A week after 12 people were killed at its office, satirical magazine Charlie Hebdo released an eight-page edition in 16 different languages with a cover featuring the prophet Mohammed — the image the magazine was targeted for publishing—with a single tear saying, “All is Forgiven.”
Five million copies are expected to be sold.
Some of the biggest media platforms in the world chose not to show the cover in their coverage.
The New York Times’ story links to French daily Libération Société, describing the cover but not showing it.
“The cover shows the bearded prophet shedding a tear and holding up a sign saying, “I am Charlie,” the rallying cry that has become synonymous with support of the newspaper and free expression. Above the cartoon on a green background is the headline “All is forgiven,” the Times’ story reads.
“We have a standard that is pretty simple,” executive editor Dean Baquet told Politico. “We don’t run things that are designed to gratuitously offend.”
Jyllands-Posten, the Danish paper whose 2005 cartoon depicting the prophet Mohammed wearing a bomb-laced turban sparked global outrage and demonstrations—including attacks on Danish and Western embassies—didn’t publish Charlie Hebdo’s cover.
“We aren’t republishing the Charlie Hebdo cartoons because we are afraid,” Flemming Rose, former cultural editor or the paper, said. “But I know well that if you give in to intimidation, it works.”
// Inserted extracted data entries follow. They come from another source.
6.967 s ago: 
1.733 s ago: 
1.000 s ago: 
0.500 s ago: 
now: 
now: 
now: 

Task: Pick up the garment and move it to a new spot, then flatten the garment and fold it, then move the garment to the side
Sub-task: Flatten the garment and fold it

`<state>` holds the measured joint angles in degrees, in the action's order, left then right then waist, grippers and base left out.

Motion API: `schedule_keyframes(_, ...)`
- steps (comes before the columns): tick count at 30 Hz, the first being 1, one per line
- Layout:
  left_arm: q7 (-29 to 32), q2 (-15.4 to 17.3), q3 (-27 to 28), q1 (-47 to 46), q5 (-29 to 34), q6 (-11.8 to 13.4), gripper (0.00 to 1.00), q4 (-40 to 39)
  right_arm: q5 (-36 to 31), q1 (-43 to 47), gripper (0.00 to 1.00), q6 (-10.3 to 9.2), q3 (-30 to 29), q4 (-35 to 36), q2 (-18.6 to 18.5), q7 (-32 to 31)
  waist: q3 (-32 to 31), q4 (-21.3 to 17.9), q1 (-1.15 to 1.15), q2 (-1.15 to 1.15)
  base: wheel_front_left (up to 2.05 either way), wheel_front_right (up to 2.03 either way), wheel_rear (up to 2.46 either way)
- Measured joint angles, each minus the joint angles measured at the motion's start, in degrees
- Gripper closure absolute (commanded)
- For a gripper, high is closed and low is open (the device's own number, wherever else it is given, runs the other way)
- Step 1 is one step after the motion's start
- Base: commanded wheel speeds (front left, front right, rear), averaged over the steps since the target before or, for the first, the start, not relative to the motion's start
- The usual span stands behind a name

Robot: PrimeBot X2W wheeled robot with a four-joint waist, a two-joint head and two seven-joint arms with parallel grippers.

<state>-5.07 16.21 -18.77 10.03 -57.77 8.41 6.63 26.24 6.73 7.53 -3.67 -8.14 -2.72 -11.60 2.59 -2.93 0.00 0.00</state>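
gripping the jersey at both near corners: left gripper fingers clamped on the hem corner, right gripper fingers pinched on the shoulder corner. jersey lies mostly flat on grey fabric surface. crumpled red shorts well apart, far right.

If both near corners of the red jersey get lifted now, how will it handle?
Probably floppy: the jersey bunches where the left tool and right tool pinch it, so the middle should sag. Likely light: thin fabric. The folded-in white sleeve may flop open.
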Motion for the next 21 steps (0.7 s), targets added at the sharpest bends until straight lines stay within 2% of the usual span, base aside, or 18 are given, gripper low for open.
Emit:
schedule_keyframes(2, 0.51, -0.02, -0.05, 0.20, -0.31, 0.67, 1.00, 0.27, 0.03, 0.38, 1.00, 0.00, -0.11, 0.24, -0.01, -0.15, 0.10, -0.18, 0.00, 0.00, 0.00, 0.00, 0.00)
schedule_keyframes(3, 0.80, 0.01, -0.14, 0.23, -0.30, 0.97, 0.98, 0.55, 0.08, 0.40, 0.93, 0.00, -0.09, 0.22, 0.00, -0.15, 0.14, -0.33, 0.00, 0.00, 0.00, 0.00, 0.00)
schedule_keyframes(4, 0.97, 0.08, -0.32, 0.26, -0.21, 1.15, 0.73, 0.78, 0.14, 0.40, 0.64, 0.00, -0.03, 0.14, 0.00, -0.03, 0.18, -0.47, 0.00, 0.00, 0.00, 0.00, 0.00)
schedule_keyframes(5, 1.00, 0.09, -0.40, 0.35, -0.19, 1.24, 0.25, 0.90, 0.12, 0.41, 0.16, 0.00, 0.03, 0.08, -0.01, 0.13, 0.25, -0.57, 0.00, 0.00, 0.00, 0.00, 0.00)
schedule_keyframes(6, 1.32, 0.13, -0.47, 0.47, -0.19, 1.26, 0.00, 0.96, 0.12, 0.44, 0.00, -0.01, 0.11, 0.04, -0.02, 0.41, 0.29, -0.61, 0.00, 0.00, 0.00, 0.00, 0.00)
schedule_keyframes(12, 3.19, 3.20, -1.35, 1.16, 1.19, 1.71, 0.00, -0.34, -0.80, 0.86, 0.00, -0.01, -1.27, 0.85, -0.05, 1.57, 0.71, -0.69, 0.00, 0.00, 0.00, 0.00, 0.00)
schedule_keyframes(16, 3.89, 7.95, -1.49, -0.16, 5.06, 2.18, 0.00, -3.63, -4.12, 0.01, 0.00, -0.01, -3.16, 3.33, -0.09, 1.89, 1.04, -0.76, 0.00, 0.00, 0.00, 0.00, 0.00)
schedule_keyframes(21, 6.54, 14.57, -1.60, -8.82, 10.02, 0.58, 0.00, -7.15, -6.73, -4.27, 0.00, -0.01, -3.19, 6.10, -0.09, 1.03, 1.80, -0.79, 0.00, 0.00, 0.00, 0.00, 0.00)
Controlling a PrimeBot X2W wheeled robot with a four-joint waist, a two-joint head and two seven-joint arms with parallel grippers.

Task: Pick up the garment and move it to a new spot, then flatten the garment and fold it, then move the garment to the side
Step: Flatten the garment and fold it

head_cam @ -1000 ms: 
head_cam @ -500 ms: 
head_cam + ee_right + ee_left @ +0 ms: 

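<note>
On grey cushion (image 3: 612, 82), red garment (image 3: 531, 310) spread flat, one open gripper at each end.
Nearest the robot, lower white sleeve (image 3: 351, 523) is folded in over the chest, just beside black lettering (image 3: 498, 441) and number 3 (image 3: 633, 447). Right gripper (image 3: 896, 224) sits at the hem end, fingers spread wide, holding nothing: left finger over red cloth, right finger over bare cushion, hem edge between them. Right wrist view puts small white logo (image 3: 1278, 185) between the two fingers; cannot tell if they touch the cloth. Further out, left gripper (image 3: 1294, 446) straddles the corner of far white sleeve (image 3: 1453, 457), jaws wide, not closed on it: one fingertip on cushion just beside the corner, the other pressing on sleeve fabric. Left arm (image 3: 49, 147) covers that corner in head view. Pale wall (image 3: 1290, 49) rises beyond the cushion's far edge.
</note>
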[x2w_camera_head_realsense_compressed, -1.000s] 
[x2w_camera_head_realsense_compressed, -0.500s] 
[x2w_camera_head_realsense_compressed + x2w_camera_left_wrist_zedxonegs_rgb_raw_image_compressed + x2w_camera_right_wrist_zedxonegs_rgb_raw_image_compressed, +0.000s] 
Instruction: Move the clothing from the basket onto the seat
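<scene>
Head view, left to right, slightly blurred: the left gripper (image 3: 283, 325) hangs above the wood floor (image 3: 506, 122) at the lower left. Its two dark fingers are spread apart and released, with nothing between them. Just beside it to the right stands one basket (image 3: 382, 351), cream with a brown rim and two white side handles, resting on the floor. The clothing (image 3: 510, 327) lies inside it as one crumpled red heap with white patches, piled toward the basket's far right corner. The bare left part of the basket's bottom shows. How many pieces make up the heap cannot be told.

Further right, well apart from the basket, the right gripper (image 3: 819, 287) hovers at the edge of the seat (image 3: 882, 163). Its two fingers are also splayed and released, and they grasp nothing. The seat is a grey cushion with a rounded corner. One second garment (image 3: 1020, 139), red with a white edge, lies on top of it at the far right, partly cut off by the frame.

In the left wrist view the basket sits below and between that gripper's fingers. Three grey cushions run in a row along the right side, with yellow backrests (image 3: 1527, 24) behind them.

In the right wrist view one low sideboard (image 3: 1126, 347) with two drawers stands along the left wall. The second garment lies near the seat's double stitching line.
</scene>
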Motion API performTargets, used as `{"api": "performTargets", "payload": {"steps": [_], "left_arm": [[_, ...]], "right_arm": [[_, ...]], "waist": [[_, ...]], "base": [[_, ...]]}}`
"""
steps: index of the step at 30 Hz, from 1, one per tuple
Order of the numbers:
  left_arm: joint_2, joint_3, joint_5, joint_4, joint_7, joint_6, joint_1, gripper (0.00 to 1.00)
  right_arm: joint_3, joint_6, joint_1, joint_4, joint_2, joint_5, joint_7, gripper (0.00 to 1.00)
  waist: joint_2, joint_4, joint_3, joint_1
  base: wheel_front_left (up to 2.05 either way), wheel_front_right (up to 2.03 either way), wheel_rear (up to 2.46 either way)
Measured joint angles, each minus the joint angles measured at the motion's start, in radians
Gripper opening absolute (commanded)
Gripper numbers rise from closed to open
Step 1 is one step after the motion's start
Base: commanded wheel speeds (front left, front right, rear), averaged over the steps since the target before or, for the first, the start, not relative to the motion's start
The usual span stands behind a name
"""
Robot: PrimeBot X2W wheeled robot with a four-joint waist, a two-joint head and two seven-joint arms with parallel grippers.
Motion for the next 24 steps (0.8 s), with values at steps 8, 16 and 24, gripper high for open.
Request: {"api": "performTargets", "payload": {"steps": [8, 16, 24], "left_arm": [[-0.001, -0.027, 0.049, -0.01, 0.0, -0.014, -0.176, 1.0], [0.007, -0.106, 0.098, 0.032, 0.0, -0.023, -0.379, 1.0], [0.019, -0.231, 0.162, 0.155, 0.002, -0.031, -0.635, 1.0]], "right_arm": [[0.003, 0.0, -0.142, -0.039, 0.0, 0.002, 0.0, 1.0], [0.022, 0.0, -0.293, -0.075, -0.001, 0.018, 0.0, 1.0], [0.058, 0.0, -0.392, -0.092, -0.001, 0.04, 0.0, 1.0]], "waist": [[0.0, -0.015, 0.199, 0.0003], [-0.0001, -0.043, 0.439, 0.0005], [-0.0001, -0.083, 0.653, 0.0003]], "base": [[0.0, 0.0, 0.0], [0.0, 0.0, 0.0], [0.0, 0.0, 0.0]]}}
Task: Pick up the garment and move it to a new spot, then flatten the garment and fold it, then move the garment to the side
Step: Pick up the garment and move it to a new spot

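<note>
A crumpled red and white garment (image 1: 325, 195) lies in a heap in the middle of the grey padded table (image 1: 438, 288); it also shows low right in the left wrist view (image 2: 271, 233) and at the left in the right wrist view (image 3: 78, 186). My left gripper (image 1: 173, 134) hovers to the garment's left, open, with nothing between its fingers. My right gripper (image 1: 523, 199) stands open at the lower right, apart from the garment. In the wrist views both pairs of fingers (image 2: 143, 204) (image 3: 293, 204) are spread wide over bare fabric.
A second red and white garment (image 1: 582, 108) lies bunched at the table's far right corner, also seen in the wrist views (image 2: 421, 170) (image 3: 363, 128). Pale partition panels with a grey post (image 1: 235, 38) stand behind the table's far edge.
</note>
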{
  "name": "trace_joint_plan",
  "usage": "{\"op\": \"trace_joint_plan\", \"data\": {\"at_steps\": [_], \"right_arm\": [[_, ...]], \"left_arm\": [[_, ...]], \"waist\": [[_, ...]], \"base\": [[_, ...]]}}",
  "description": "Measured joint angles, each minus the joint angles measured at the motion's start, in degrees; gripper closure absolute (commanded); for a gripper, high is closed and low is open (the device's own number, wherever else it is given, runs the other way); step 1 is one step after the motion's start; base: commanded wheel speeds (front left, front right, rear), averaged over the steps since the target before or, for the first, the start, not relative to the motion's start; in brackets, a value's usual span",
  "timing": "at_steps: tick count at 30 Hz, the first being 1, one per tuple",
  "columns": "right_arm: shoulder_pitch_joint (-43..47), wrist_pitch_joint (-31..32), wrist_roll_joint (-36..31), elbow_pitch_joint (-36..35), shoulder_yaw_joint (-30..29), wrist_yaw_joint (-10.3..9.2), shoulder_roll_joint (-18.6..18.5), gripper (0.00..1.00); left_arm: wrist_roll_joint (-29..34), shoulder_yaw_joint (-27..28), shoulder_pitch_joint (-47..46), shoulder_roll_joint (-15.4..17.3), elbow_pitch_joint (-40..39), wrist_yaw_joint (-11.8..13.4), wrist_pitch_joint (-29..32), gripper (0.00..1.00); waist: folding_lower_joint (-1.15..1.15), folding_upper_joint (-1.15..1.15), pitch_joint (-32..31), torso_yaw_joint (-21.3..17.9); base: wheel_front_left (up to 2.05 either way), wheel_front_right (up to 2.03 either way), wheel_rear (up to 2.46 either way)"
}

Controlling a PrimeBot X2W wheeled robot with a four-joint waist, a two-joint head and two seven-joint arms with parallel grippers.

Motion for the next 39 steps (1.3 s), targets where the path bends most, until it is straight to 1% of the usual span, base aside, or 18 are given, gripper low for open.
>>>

Canadian Broadcasting Corporation didn’t show the image, instead showing an image of a person holding the cover with his or her hands wrapped over it, blocking the image. The BBC showed a cutoff image of the cover in its web story. Its reporter showed inside pages of the magazine but not the cover.
The Los Angeles Times showed an image of a man holding the cover, with his hand covering the image of the prophet Mohammed. Likewise, the Star Tribune is displaying photos that show only part of the cover but not the image.
On cable news, CNN and MSNBC didn’t show it — Fox News is showing the image.
“We don’t go out of our way to offend any religious groups, including Muslims,” Brian Stelter said on CNN Newsroom Wednesday from Paris regarding CNN’s decision not to show the cover.
On broadcast news, NBC News and ABC News opted against showing the cover — CBS News has shown the cover.
Many outlets did show the cover:
The Washington Post showed the image, with executive editor Martin Baron deciding the image was appropriate for readers to see: “Baron said last week that the paper’s policy was to avoid publication of material that is “deliberately” offensive to religious groups but said Monday that the new Charlie Hebdo cartoon did not meet that criterion,” Paul Farhi writes.
USA Today broke with its usual policy of not publishing the prophet Mohammed: “In this case, we decided the news worthiness of the first cover of Charlie Hebdo since the awful events of last week made it essential to do it,” Editor at Large Rem Rieder said in a video.
The Wall Street Journal’s story has a video that shows the image of the cover. The New York Post also has the cover, showing a clear image of the cartoon. Its New York City rival, The New York Daily News, showed an image of the Charlie Hebdo cover at a French newsstand.
On the same day media showed—or didn’t show—the new cover, Al Qaeda in Yemen claimed responsibility for last week’s attack.